> [EXERCISE INSTRUCTIONS]: Copy exactly the lines from the one containing "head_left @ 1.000" through the last line of the records below, both included, and leave out the pictures.
——————
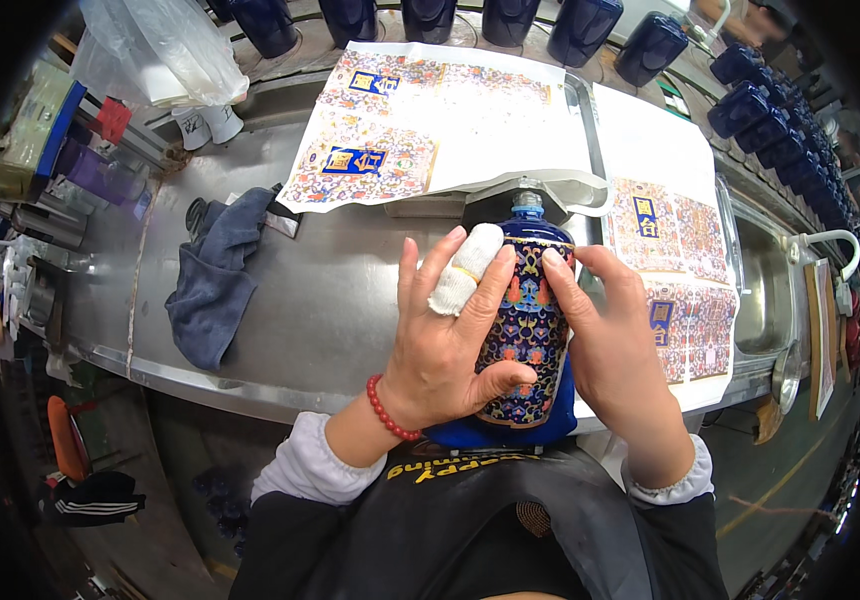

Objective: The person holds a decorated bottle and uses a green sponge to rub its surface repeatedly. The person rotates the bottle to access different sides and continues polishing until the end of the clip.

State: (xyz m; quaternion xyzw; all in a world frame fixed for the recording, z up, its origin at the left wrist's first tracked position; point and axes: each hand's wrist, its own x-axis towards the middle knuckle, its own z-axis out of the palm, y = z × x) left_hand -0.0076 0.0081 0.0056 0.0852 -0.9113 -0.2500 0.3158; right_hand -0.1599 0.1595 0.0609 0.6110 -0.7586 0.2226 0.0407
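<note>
Glossy blue bottle (530, 330) lay at steel bench's (340, 300) near edge, left hand (450, 345) and right hand (605, 345) clasped around it, patterned paper sheets (430, 120) behind, crumpled cloth (212, 275) well left

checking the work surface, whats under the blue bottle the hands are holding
The blue bottle lies over the steel table, its base at the near edge. Both hands, left hand and right hand, cover its sides, so whatever is directly beneath is hidden.
</note>
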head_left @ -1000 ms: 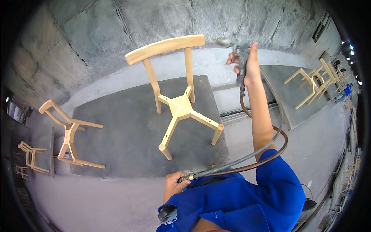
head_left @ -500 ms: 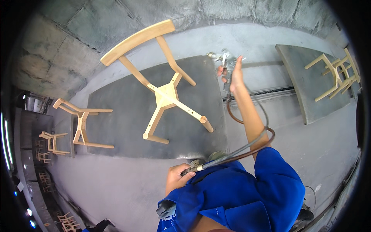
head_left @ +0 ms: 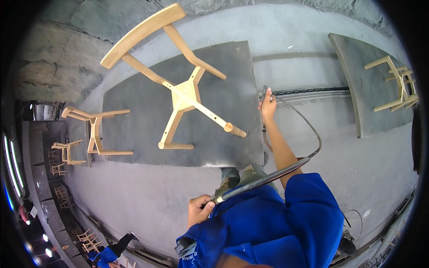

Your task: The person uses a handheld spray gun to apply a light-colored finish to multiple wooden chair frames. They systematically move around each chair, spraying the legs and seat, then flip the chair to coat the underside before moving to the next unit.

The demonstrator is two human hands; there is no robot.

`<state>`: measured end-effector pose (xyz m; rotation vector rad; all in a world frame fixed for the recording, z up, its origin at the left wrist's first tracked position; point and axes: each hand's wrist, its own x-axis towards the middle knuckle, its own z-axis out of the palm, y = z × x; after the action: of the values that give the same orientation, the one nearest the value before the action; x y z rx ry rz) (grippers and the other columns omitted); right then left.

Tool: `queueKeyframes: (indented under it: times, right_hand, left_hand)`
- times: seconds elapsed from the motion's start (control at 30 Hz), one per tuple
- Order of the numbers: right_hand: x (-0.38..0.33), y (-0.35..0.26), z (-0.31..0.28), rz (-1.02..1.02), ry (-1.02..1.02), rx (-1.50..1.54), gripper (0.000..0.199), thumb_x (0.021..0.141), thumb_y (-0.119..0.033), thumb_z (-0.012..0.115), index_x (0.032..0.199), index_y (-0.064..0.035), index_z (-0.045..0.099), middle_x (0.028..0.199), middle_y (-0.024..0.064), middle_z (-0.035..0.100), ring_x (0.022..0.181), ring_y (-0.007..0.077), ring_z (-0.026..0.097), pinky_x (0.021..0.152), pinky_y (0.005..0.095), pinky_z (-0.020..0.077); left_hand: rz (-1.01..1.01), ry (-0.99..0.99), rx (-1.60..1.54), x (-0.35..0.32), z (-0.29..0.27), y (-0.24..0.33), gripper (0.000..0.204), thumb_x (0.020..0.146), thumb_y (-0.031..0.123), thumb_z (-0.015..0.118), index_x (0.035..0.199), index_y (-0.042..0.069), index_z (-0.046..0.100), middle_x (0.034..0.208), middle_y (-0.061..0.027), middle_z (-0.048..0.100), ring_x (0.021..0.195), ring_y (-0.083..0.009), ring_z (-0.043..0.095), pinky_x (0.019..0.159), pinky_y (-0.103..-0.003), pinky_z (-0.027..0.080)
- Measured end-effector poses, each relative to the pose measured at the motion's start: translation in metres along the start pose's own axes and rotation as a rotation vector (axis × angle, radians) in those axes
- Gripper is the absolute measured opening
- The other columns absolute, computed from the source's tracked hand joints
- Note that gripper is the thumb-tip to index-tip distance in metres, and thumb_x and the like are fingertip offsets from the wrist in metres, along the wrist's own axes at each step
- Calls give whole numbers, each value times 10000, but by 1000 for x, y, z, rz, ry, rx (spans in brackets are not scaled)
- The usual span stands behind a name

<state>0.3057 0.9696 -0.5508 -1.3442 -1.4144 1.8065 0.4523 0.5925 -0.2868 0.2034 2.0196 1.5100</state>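
A pale wooden chair frame (head_left: 186, 95) with a curved backrest and no seat stands on a dark grey board (head_left: 223, 154) in front of me. My right hand (head_left: 268, 106) is wrapped round a spray gun (head_left: 264, 92) just off the board's right edge; most of the gun is hidden by the fingers. From it a hose (head_left: 268, 177) loops right and runs back across my front. Near my waist, my left hand (head_left: 199, 210) grips the hose by its metal fitting (head_left: 218, 199).
Another chair frame (head_left: 94, 130) stands at the board's left, with several more beyond it. On the right, a second board (head_left: 364, 85) carries a chair frame (head_left: 397, 87). A chain track (head_left: 313, 90) crosses the floor between the boards. Another person (head_left: 109, 254) is at lower left.
My right hand has come down and nearer with the spray gun, which now shows far less. The view has shifted slightly. A person has come into view at lower left.
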Motion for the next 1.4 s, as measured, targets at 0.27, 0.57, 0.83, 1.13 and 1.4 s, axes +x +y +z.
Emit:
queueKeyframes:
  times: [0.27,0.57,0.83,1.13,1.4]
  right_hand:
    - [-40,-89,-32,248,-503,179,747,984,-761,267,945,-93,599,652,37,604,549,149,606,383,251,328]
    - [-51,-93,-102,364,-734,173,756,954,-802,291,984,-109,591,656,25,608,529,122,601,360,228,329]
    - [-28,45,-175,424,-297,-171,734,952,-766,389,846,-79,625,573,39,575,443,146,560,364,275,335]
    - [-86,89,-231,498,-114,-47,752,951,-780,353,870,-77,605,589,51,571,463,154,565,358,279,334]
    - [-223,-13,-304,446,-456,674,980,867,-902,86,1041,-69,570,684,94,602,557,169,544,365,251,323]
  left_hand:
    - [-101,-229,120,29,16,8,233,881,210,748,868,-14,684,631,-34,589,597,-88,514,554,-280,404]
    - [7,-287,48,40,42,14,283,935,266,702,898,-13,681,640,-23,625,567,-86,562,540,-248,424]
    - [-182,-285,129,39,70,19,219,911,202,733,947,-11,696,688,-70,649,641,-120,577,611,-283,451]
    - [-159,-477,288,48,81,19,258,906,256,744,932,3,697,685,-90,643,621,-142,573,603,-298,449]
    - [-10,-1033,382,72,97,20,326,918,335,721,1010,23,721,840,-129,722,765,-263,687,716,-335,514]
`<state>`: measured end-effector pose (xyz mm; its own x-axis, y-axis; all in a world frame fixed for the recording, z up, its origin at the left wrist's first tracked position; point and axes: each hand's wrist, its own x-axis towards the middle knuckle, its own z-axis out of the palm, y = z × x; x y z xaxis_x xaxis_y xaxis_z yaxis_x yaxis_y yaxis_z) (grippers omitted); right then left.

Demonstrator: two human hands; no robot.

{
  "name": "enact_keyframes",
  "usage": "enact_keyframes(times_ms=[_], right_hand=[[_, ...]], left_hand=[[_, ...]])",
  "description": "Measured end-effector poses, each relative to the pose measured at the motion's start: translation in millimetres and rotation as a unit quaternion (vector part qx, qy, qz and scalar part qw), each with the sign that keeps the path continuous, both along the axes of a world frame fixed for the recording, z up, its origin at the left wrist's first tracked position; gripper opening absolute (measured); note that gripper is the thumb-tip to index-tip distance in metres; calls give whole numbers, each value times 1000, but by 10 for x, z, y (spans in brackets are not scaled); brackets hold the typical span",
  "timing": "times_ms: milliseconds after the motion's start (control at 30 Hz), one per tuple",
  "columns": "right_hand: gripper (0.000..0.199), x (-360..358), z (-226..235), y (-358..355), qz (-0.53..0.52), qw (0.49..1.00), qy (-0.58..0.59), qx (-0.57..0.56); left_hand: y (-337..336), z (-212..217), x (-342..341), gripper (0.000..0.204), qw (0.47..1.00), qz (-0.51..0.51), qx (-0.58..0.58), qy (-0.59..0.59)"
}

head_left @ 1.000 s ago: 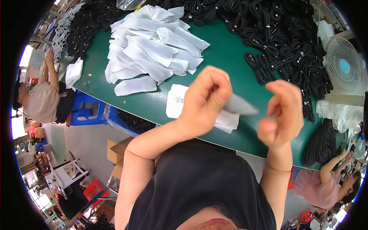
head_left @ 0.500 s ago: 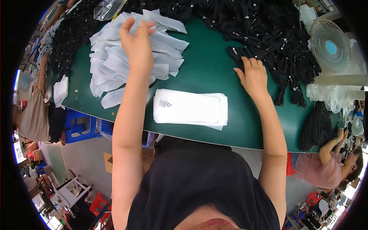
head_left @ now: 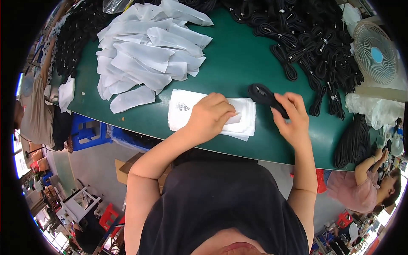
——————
> [SOLUTION FOR THIS EXERCISE]:
head_left @ 1.000 s ago: 
head_left @ 0.500 s ago: 
head_left @ now: 

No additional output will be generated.